### EXERCISE DIRECTIONS
Gather every line in the records below that contains the word "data".

### TASK INPUT
____________________
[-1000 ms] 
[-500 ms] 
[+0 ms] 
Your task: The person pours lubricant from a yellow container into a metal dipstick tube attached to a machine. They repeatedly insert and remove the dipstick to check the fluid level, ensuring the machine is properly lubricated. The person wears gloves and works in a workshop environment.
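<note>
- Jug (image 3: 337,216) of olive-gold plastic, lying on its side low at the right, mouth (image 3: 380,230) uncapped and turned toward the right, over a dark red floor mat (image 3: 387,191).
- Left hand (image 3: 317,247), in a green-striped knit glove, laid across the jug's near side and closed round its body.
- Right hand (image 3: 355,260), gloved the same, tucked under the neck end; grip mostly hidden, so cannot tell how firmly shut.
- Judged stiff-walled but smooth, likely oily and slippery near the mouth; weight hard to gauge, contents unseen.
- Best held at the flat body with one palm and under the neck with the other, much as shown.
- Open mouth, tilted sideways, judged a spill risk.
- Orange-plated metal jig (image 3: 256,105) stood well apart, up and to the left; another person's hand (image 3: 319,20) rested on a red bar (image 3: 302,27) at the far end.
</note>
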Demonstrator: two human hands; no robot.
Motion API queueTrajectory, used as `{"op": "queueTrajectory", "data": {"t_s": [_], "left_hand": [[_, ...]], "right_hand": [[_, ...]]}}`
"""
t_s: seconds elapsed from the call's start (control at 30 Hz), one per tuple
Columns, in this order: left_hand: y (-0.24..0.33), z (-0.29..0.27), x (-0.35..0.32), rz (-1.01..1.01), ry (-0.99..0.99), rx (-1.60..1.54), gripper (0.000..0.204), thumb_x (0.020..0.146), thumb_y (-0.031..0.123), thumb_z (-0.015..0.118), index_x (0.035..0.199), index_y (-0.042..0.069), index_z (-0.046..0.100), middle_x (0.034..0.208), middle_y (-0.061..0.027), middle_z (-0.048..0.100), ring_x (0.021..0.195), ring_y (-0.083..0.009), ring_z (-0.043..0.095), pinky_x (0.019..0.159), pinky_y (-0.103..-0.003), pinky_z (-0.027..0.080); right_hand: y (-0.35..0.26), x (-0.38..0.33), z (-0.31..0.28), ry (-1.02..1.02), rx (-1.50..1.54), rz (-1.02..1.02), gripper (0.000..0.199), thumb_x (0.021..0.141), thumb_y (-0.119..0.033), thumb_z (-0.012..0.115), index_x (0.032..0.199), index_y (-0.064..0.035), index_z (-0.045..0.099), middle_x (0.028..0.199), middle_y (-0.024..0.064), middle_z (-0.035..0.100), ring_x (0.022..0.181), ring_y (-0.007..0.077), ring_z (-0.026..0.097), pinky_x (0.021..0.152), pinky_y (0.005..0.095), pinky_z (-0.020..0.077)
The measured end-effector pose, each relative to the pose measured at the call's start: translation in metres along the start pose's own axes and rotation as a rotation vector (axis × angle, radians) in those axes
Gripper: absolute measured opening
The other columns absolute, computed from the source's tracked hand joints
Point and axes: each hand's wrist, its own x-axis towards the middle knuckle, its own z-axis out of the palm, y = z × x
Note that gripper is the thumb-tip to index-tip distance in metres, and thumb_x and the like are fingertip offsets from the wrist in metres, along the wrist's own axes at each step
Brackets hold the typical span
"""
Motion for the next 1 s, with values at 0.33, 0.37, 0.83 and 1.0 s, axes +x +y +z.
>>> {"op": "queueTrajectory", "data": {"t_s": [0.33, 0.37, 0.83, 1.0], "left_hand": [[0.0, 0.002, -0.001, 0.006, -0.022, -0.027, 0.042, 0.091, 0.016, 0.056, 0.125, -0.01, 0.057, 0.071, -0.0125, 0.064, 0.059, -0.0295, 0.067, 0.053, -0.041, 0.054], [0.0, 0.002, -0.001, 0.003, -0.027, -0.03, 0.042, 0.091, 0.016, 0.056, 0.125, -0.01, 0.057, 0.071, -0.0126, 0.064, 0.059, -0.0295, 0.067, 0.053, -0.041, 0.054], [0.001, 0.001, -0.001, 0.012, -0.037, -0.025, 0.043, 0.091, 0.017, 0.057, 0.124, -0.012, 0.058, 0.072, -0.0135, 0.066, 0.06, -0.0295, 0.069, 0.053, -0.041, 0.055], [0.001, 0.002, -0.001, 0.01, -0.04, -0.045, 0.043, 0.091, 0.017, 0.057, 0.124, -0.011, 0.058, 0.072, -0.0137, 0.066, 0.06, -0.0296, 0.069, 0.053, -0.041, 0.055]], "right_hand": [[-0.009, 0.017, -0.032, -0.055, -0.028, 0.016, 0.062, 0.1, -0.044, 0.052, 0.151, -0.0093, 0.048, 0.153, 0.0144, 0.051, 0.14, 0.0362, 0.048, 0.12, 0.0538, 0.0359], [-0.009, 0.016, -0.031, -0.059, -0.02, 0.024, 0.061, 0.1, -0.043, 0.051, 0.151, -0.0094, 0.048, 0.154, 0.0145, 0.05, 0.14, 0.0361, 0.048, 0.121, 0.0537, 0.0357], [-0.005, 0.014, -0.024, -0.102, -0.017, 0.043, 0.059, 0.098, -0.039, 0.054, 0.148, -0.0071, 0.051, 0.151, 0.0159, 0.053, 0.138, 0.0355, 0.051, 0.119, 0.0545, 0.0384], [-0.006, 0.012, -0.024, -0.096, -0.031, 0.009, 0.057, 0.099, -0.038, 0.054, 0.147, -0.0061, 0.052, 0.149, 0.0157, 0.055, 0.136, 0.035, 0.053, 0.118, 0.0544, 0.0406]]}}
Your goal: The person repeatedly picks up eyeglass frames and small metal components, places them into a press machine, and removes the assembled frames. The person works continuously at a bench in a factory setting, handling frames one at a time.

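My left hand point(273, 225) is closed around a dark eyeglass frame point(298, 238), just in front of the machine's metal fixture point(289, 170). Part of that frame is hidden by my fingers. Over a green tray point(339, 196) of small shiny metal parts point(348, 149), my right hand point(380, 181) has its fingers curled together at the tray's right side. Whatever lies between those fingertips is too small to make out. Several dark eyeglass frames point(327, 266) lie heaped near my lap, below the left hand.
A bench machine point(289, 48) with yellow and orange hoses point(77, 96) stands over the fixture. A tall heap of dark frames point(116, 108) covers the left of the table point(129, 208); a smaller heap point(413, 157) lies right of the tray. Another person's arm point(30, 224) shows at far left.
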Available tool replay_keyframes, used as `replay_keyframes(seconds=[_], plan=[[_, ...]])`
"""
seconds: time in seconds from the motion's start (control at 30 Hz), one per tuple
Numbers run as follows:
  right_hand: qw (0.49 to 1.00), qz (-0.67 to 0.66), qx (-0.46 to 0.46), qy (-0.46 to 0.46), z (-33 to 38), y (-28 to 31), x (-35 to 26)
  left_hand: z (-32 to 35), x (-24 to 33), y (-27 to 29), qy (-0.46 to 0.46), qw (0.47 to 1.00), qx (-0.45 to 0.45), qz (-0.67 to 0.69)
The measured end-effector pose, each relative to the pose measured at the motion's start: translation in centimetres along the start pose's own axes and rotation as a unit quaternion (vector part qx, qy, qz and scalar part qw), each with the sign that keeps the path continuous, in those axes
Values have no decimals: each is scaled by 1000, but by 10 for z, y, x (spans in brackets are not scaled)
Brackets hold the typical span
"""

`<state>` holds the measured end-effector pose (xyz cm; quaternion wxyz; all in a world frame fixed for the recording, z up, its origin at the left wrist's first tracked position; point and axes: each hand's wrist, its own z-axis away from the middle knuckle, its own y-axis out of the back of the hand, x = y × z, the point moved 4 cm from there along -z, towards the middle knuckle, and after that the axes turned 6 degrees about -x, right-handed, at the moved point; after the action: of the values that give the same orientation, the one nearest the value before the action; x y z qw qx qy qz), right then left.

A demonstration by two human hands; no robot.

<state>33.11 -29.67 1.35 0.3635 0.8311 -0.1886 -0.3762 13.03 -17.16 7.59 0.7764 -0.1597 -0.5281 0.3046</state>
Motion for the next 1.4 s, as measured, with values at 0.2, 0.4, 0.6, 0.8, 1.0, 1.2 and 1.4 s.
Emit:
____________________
### ANSWER
Motion API queueTrajectory, used as `{"op": "queueTrajectory", "data": {"t_s": [_], "left_hand": [[_, ...]], "right_hand": [[_, ...]]}}`
>>> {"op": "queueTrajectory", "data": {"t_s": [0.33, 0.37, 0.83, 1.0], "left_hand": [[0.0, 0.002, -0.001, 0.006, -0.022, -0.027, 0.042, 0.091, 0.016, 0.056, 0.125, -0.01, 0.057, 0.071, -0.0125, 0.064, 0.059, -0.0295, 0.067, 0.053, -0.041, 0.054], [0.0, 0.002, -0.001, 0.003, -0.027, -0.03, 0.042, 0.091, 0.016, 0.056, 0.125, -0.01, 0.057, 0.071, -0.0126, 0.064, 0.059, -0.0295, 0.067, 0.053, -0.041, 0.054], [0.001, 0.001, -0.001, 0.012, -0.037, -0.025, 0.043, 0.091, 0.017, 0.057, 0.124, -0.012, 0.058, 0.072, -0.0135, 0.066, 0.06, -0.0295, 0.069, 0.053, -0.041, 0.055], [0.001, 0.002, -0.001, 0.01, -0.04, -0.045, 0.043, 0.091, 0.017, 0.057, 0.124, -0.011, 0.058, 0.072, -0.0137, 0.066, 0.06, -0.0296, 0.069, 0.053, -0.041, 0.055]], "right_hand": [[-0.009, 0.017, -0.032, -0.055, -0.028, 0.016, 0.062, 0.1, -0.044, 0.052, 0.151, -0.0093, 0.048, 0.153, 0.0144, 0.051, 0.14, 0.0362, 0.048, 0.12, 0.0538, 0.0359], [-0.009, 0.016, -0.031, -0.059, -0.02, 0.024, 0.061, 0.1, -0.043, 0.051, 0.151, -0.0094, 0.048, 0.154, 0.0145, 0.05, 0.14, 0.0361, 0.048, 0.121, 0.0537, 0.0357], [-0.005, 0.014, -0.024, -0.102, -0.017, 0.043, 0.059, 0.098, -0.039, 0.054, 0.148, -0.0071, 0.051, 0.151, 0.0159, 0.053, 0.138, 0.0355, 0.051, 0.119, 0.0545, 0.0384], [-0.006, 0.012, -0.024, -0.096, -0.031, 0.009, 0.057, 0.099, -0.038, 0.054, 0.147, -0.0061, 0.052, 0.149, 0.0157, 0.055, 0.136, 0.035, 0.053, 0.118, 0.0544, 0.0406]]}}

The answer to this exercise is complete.